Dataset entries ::

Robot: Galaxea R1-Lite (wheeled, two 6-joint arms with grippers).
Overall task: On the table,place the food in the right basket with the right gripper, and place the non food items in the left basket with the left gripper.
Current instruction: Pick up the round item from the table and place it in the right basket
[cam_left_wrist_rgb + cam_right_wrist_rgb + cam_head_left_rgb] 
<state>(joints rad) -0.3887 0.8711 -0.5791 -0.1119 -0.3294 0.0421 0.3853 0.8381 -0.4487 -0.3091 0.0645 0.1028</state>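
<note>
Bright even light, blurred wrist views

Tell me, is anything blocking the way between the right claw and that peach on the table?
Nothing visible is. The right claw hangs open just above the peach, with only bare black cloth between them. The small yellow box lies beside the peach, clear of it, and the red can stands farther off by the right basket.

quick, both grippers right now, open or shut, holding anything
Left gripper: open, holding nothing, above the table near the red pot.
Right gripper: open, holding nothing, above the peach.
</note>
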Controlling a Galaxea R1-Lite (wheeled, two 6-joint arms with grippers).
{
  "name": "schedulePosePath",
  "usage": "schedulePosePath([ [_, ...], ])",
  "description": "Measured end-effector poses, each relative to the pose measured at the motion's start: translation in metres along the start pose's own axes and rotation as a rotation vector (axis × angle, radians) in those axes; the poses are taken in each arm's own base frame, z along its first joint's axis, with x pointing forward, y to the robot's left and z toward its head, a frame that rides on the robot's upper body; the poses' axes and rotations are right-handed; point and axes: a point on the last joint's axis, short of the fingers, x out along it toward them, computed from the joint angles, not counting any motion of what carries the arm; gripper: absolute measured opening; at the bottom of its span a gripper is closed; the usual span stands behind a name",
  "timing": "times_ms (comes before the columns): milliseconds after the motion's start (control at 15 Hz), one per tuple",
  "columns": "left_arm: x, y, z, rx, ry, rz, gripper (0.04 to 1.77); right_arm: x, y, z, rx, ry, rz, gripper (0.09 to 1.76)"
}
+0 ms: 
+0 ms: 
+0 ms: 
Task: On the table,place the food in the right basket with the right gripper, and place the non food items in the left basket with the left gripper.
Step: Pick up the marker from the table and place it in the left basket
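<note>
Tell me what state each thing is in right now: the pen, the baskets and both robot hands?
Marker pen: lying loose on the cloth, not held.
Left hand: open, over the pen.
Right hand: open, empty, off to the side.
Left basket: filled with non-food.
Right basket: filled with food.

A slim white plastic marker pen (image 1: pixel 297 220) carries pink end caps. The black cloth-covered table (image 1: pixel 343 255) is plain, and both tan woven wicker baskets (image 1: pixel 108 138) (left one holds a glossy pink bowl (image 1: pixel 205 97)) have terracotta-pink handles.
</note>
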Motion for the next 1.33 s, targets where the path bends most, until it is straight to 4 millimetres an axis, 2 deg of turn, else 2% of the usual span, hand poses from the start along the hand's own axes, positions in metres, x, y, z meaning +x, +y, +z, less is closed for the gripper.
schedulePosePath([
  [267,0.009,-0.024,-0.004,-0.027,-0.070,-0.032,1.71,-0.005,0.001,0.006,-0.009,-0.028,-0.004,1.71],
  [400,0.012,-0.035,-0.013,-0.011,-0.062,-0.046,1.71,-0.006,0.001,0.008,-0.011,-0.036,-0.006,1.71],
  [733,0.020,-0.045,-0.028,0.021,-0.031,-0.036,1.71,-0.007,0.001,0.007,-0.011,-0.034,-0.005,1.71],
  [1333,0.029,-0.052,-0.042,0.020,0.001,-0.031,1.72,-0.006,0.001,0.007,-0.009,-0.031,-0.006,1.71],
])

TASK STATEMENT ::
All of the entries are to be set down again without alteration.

ANSWER BELOW ::
Robot: Galaxea R1-Lite (wheeled, two 6-joint arms with grippers).
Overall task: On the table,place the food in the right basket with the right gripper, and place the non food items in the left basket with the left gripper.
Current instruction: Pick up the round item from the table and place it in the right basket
[cam_left_wrist_rgb + cam_right_wrist_rgb + cam_head_left_rgb] 
<state>(joints rad) -0.3887 0.8711 -0.5791 -0.1119 -0.3294 0.0421 0.3853 0.8381 -0.4487 -0.3091 0.0645 0.1028</state>
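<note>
Bright even light, blurred wrist views

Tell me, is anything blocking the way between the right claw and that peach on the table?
Nothing visible is. The right claw hangs open just above the peach, with only bare black cloth between them. The small yellow box lies beside the peach, clear of it, and the red can stands farther off by the right basket.

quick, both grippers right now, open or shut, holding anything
Left gripper: open, holding nothing, above the table near the red pot.
Right gripper: open, holding nothing, above the peach.
</note>
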Controlling a Galaxea R1-Lite (wheeled, two 6-joint arms with grippers).
{
  "name": "schedulePosePath",
  "usage": "schedulePosePath([ [_, ...], ])",
  "description": "Measured end-effector poses, each relative to the pose measured at the motion's start: translation in metres along the start pose's own axes and rotation as a rotation vector (axis × angle, radians) in those axes; the poses are taken in each arm's own base frame, z along its first joint's axis, with x pointing forward, y to the robot's left and z toward its head, a frame that rides on the robot's upper body; the poses' axes and rotations are right-handed; point and axes: a point on the last joint's axis, short of the fingers, x out along it toward them, computed from the joint angles, not counting any motion of what carries the arm; gripper: absolute measured opening; at the bottom of its span a gripper is closed; the usual span stands behind a name",
  "timing": "times_ms (comes before the columns): milliseconds after the motion's start (control at 15 Hz), one per tuple",
  "columns": "left_arm: x, y, z, rx, ry, rz, gripper (0.04 to 1.77); right_arm: x, y, z, rx, ry, rz, gripper (0.09 to 1.76)"
}
+0 ms: 
+0 ms: 
+0 ms: 
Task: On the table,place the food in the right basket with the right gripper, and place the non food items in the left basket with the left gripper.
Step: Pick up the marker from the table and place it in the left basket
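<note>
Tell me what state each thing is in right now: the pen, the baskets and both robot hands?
Marker pen: lying loose on the cloth, not held.
Left hand: open, over the pen.
Right hand: open, empty, off to the side.
Left basket: filled with non-food.
Right basket: filled with food.

A slim white plastic marker pen (image 1: pixel 297 220) carries pink end caps. The black cloth-covered table (image 1: pixel 343 255) is plain, and both tan woven wicker baskets (image 1: pixel 108 138) (left one holds a glossy pink bowl (image 1: pixel 205 97)) have terracotta-pink handles.
</note>
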Motion for the next 1.33 s, targets where the path bends most, until it is straight to 4 millimetres an axis, 2 deg of turn, else 2% of the usual span, hand poses from the start along the hand's own axes, positions in metres, x, y, z meaning +x, +y, +z, less is closed for the gripper.
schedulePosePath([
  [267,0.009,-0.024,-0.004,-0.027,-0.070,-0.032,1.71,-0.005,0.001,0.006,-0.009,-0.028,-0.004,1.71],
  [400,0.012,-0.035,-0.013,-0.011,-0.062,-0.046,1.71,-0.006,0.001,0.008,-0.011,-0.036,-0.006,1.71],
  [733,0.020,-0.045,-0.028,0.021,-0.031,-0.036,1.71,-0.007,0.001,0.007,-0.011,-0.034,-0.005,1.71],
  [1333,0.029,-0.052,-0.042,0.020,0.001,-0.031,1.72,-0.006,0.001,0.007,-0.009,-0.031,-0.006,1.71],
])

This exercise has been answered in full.